New York Fire Department says a helicopter crashed into a building in midtown Manhattan.
New York Fire Department said on Twitter that a helicopter crashed onto the roof of a building in midtown Manhattan on Monday, killing the pilot on board.
The New York Police Department (NYPD) said on Twitter that the helicopter made a hard landing onto the roof of the AXA Equitable building on Seventh Avenue at approximately 2pm local time, which resulted in a fire that has been extinguished.
A FDNY spokesman confirmed the death of the pilot and added that no other person was on board the helicopter.

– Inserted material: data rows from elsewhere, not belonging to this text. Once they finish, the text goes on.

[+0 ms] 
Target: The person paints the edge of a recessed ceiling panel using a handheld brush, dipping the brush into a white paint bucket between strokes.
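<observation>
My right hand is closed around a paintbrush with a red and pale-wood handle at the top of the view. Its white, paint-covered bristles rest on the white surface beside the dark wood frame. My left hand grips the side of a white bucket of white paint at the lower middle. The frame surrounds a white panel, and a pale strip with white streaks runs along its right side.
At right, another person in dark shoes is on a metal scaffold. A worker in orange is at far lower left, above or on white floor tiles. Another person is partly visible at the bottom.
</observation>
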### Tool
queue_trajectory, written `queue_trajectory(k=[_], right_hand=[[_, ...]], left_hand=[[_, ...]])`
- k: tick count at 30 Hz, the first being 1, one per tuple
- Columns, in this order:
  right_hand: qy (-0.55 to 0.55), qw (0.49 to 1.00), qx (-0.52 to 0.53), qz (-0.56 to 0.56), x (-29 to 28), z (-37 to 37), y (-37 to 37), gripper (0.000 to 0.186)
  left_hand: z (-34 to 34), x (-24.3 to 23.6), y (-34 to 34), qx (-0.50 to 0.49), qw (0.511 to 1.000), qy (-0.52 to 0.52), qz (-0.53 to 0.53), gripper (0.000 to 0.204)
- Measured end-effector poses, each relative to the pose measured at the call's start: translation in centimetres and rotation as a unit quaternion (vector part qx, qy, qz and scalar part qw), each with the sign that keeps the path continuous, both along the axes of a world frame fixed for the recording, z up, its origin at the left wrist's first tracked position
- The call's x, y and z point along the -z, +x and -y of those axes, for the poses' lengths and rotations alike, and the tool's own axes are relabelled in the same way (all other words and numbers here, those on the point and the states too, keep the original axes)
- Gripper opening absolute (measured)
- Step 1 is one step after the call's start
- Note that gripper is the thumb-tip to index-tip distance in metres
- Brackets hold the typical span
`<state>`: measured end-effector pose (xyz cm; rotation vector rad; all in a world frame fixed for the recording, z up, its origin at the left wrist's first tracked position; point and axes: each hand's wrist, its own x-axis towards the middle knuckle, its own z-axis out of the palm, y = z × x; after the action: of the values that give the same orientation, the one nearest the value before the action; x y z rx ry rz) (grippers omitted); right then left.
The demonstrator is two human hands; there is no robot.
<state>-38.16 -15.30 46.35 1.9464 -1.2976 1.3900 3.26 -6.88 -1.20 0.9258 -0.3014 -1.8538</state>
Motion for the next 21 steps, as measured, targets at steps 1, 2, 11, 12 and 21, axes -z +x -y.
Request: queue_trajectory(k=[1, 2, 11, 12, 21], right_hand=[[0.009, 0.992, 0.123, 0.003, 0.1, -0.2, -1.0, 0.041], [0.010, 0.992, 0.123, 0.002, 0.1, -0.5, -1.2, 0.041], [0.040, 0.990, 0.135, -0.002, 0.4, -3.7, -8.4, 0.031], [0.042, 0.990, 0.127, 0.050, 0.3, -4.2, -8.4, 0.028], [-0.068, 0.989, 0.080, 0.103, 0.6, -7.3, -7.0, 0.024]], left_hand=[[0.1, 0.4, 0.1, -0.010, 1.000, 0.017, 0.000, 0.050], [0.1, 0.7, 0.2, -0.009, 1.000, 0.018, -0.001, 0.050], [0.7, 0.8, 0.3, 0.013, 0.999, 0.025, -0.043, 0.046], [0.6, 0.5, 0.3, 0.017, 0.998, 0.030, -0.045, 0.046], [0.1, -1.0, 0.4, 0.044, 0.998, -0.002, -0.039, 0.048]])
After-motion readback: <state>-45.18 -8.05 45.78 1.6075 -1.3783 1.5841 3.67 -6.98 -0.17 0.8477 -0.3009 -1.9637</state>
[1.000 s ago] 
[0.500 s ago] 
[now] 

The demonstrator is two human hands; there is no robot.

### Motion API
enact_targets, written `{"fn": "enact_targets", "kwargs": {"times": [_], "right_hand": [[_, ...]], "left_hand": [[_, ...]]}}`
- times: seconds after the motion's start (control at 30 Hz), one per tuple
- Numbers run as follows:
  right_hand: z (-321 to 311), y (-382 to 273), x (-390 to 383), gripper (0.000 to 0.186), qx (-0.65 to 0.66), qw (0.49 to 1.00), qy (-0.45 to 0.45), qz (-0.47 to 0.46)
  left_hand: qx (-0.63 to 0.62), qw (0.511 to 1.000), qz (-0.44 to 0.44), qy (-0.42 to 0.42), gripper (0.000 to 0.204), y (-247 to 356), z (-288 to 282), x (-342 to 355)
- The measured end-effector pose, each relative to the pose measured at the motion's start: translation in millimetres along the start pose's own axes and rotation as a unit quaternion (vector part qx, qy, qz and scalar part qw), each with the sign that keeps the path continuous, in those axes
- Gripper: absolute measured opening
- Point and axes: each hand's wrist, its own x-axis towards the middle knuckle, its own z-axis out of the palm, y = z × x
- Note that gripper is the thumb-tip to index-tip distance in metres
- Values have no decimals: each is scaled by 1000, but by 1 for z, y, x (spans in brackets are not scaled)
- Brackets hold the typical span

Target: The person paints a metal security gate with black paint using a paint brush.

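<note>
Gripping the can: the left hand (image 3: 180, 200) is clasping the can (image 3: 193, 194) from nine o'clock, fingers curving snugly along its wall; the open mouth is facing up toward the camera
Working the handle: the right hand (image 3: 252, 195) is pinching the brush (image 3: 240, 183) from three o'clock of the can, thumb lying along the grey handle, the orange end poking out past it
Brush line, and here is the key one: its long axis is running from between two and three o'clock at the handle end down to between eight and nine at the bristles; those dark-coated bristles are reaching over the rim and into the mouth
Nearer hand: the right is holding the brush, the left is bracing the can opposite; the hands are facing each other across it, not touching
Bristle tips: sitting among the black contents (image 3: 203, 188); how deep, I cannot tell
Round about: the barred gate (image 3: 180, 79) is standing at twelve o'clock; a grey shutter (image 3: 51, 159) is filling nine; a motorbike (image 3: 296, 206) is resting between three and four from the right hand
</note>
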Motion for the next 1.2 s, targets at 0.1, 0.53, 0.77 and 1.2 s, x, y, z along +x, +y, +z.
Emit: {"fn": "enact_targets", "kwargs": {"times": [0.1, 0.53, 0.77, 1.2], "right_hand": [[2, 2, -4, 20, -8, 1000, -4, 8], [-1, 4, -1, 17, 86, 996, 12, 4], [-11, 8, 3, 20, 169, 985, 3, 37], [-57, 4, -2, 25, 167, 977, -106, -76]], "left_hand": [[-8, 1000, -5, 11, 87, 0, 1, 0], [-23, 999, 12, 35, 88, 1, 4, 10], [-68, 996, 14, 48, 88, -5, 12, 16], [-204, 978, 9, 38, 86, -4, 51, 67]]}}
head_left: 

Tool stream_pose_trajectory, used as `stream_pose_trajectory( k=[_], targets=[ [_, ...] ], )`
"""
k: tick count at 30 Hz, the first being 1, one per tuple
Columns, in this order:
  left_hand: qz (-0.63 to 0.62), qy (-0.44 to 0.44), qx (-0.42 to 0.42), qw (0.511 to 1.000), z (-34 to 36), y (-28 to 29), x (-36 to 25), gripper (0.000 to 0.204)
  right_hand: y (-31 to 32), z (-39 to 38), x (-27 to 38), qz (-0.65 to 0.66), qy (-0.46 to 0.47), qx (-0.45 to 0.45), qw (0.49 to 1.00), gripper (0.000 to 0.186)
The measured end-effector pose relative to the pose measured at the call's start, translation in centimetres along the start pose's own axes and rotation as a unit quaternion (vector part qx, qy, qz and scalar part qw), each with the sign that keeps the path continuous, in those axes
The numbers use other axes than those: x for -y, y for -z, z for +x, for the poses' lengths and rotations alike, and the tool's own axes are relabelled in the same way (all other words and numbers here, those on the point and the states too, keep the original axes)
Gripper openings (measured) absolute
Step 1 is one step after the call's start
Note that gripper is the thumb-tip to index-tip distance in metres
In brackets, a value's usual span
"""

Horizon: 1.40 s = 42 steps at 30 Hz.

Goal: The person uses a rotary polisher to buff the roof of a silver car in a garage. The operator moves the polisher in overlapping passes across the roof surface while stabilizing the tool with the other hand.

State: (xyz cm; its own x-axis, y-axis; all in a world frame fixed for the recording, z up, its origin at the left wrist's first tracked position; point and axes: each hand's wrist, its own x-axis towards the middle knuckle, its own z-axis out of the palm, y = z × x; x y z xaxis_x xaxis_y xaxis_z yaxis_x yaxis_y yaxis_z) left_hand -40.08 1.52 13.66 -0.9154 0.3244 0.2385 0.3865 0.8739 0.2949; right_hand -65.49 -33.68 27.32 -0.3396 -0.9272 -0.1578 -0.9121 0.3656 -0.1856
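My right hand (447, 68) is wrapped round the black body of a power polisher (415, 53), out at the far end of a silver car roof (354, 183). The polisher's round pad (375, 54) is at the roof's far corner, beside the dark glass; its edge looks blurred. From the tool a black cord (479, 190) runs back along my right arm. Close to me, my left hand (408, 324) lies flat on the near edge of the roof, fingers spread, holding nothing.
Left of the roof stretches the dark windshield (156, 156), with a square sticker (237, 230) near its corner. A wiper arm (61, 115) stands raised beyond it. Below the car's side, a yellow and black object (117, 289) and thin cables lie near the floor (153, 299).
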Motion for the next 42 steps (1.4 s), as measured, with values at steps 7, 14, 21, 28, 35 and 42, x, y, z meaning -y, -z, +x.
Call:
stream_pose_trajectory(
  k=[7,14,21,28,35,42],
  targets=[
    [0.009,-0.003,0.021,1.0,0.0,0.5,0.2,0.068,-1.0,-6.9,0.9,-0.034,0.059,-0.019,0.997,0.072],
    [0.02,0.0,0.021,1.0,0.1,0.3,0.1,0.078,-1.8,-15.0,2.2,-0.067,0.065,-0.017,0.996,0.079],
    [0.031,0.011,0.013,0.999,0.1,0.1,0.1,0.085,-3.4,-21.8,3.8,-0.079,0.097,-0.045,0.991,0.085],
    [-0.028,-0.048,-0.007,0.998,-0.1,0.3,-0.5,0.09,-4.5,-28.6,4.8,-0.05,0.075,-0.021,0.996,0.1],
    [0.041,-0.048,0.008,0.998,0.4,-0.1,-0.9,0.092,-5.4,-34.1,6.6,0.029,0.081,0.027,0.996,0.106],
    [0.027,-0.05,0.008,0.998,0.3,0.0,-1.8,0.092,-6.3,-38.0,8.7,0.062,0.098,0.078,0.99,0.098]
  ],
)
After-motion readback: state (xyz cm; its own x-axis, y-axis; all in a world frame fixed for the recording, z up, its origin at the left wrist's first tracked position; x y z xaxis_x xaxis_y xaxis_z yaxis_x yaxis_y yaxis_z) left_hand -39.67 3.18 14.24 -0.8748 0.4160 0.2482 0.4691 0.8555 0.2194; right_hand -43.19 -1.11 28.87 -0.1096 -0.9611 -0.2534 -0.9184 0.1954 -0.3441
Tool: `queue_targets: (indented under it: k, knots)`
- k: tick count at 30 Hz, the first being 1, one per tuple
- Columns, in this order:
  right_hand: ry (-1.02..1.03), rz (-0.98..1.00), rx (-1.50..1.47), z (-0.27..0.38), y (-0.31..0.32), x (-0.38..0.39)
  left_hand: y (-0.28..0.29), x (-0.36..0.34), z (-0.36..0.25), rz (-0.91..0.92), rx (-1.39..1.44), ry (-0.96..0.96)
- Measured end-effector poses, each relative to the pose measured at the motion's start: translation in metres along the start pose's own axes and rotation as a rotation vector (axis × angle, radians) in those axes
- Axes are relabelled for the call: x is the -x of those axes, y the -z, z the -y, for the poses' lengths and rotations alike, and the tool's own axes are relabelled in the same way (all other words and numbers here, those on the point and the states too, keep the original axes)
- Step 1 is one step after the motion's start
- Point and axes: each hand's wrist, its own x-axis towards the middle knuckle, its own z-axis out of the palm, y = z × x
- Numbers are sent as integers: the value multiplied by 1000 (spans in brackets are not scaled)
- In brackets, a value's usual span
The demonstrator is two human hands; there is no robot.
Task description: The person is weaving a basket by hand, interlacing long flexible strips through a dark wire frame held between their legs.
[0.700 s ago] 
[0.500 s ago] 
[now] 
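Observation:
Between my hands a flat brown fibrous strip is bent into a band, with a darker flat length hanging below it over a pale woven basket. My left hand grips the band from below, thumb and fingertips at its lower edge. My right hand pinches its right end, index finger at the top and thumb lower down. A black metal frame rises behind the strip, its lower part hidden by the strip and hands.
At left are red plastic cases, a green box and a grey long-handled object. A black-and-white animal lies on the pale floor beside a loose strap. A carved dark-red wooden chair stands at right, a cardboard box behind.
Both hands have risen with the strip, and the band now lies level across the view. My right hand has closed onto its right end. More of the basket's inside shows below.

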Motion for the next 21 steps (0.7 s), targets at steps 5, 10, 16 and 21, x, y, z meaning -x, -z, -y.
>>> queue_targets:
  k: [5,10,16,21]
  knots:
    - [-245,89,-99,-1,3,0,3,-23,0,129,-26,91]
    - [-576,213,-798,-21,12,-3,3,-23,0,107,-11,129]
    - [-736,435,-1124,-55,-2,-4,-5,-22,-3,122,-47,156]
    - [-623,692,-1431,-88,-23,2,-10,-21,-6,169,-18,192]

Governor Andrew Cuomo told reporters that the building shook from the impact, and a fire began when the aircraft hit the skyscraper but that it was under control. He added that there were no reports of injuries inside the building.
Firefighters and police were at the scene investigating the crash.
Police have asked people to avoid the area between West 51th and 7th Avenue due to the ongoing police investigation.
“If you’re a New Yorker, you have a level of PTSD, right, from 9/11. And I remember that morning all too well. So as soon as you hear an aircraft hit a building, I think my mind goes where every New Yorker’s mind goes,” Cuomo said.
No obvious damage can be seen on the skyscraper, which is about 750 feet (229 meters) tall.
New York's fire department said that had managed to stop fuel from the helicopter leaking out.
The scene is close iconic and busy locations such as to Times Square and Central Park.
Morgan Aries, who works at the 54-story building, said she could feel the helicopter crash at her desk on the 14th floor.
"Everyone felt their chairs shake a bit and everyone thought it was odd. That sounded like it could be something," she told NBC News on Monday.
The stairwell traffic jam added another level of anxiety to the evacuation.
"I was calm, but as we were exiting, everyone was a little nervous," Aires said. "There were definitely people who were a little anxious because there were a lot of people in the stairwell."